Par ces techniques d'exploration nouvelles va donc se trouver facilitée la solution du vieux problème consistant à mesurer exactement, dans chaque cas de sciatique, la responsabilité qui revient au disque intervertébral en avant et aux anomalies intervertébrales postérieures en arrière.

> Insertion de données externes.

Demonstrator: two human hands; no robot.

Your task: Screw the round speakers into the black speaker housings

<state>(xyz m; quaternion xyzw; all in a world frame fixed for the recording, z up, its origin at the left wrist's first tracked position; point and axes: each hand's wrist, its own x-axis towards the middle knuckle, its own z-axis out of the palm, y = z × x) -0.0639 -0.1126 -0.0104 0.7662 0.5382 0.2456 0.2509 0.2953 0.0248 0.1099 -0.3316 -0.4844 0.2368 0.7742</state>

Dans les années d'après-guerre en effet l'importance des découvertes sur le rôle du disque intervertébral dans la pathogénie des sciatiques avait rejeté à l'arrière-plan le rôle qui pouvait revenir dans certaines sciatiques aux formations arthrosiques provenant des articulations intervertébrales postérieures. Non pas qu'elles fussent inconnues, puisque dans les années 20, Henri et Jacques Forestier, Sicard, en France, et Putti, en Italie, en avaient souligné l'importance. Nous-même les avions étudiées à plusieurs reprises dans le cadre d'un travail sur l'arthrose postérieure provoquée par des hyperlordoses féminines de la post-ménopause. Mais pour que les médecins français s'y intéressent à nouveau, il a fallu que ces sciatiques par arthrose postérieure nous reviennent d'Angleterre et d'Amérique, soit sous le nom de facet-syndrome, soit sous le nom de rétrécissement du canal rachidien lombaire ou même de canal lombaire étroit.

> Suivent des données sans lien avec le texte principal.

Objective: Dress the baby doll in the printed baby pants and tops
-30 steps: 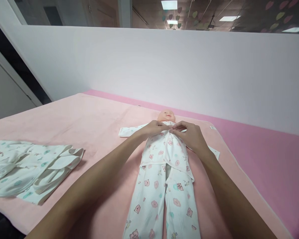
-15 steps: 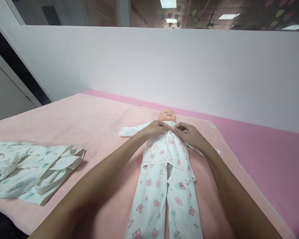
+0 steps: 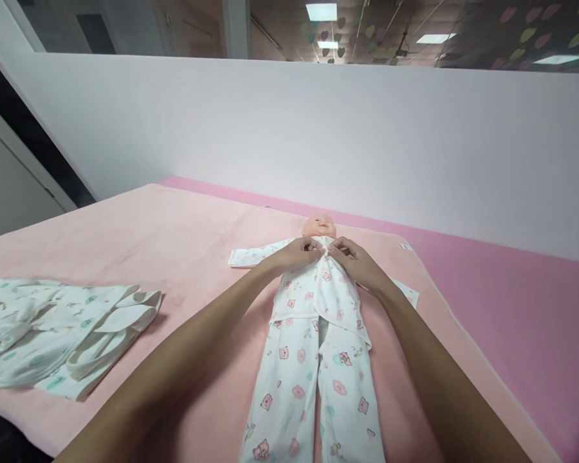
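Note:
A baby doll (image 3: 319,225) lies on its back, dressed in a white printed wrap top (image 3: 299,292) and matching pants (image 3: 289,386). At the upper chest, my left hand (image 3: 299,253) pinches the front edge of the top, just below the doll's chin. My right hand (image 3: 354,258) pinches the fabric from the other side, its fingertips nearly meeting the left ones. Whatever small fastening may be between the fingertips is too small to make out. One sleeve (image 3: 251,256) stretches out to the left; the other is partly hidden by my right arm.
Folded white baby clothes (image 3: 72,328) with green print lie at the left. Everything rests on a pink blanket (image 3: 188,238), over a brighter pink surface (image 3: 506,283) showing at the right. A white wall (image 3: 318,135) rises behind, with glass above it.
Both hands stay pinched at the chest of the top, with the fingertips shifting slightly. The whole view has moved a little, so the scene sits slightly lower and further left.

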### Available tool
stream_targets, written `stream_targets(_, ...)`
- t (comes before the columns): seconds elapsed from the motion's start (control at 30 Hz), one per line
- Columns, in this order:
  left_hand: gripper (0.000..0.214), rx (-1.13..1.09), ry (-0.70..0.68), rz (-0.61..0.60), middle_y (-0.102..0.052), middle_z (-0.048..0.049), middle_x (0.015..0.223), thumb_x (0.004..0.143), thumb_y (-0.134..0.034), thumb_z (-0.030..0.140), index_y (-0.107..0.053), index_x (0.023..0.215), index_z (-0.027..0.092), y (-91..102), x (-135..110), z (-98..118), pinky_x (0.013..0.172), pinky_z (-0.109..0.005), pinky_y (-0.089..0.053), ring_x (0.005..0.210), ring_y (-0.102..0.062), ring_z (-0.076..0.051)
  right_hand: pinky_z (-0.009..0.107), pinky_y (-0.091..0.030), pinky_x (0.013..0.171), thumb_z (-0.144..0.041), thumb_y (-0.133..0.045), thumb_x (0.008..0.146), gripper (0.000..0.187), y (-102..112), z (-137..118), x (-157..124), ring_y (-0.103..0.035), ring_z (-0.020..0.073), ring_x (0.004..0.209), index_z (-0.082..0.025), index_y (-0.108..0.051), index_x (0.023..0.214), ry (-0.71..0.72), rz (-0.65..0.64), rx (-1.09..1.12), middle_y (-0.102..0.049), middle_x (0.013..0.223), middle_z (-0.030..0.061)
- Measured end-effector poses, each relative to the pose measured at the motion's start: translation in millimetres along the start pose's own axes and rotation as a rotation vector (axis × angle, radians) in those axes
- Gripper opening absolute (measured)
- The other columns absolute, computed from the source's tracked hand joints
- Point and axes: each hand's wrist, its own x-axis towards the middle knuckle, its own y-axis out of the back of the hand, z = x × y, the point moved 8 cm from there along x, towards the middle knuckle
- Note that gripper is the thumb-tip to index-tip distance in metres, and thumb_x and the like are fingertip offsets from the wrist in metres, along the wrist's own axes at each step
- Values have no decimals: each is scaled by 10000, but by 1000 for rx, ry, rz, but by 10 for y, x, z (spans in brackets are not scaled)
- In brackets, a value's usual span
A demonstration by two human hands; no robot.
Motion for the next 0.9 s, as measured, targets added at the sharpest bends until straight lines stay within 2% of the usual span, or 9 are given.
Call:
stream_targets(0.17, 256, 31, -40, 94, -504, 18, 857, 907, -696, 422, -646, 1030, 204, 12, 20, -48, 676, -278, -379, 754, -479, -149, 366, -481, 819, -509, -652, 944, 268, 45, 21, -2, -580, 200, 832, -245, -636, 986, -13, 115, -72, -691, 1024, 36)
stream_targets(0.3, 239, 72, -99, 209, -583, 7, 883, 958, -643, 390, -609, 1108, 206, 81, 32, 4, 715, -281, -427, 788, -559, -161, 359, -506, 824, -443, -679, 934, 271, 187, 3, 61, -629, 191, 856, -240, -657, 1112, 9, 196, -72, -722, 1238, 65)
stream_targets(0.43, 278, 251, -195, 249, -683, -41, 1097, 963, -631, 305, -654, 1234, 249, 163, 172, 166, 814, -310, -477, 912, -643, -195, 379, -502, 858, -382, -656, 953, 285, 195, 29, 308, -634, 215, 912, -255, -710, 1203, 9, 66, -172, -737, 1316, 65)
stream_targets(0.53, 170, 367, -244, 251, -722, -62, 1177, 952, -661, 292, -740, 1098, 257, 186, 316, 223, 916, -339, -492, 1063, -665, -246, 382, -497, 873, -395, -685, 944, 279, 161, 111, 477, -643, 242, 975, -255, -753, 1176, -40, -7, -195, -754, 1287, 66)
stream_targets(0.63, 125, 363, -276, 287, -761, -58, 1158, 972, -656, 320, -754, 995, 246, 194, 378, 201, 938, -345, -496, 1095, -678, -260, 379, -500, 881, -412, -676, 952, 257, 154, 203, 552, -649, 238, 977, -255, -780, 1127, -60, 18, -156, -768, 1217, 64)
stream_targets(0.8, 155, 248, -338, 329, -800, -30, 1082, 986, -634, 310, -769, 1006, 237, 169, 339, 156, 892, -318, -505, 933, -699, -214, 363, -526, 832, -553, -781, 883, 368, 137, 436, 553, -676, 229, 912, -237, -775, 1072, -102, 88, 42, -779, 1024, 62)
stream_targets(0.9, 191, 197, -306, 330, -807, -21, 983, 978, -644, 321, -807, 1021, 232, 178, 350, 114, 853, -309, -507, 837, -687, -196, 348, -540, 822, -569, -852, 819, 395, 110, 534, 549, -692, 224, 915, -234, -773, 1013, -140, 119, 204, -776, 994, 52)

Disons tout de suite que nous ne reconnaissons aucune importance, ni même aucune réalité comme cause de sciatique, sinon peut-être comme une vague et incertaine cause prédisposante, à ces étroitesses congénitales du canal lombaire auxquelles Verbiest a consacré de nombreux travaux. Il faut, par contre faire une place à ces rétrécissements acquis des défilés inter-disco-articulaire L4-L5 et L5-S1 de Latarjet et Magnin, défilés qui à l'étage L4-L5 et L5-S1, sont toujours, à l'état normal, relativement étroits, mais dont l'étroitesse peut augmenter sous l'influence habituellement conjointe de l'âge et de l'hyperlordose, du fait de l'hypertrophie arthrosique des massifs articulaires postérieurs, tantôt isolés tantôt associés à des protrusions disco-ostéophytiques d'origine disco-arthrosique, Ces rétrécissements acquis, dus à une lésion de la paroi postérieure d'origine articulaire et à une lésion de la partie antérieure d'origine discale, peuvent eux-mêmes n'intéresser qu'un seul étage disco-articulaire, mais peuvent s'étendre à plusieurs étages lombaires - en ce cas on a parfois une évolution clinique particulière réalisant l'aspect d'une véritable claudication intermittente radiculaire. L'exploration au scanner prend ici une importance particulière, car mieux que la disco-radiculographie opaque ou gazeuse, il précise à la fois l'étendue en hauteur et en largeur des sténoses et il montre ce qui revient au disque et ce qui revient aux lésions postérieures; le scanner permet au chirurgien de prévoir du même coup l'importance des sacrifices osseux qui
seront nécessaires pour rendre leur espace vital aux racines.

Ainsi complétées, nos connaissances sur la sciatique ont-elles épuisé le sujet et faut-il refermer le dossier ? Certainement pas, ne serait-ce qu'en raison des investigations radiologiques et des explorations chirurgicales négatives qui restent relativement fréquentes malgré l'emploi des techniques les plus avancées même entre les mains des radiologues et des neurochirurgiens les plus exercés. Ce qui nous oblige à laisser ouvert le dossier des sciatiques non discales, et qui ne relèvent pas non plus d'une arthrose hypertrophique des articulations postérieures.

 
Conclusion
 

En conclusion, ici même, dans ces vieux bâtiments de l'hôpital de la Salpêtrière, des neurologistes appartenant à quatre générations successives ont fait ce qu'ils ont pu pour éclaircir le mystère des douleurs sciatiques. Ils ont vu des choses intéressantes, mais ils n'ont certainement pas tout vu. Nos collègues plus jeunes qui fêtent aujourd'hui, avec nous le Centenaire de leur Clinique des Maladies du Système Nerveux ont encore des choses à découvrir, nous leur souhaitons bon travail et bonne chance.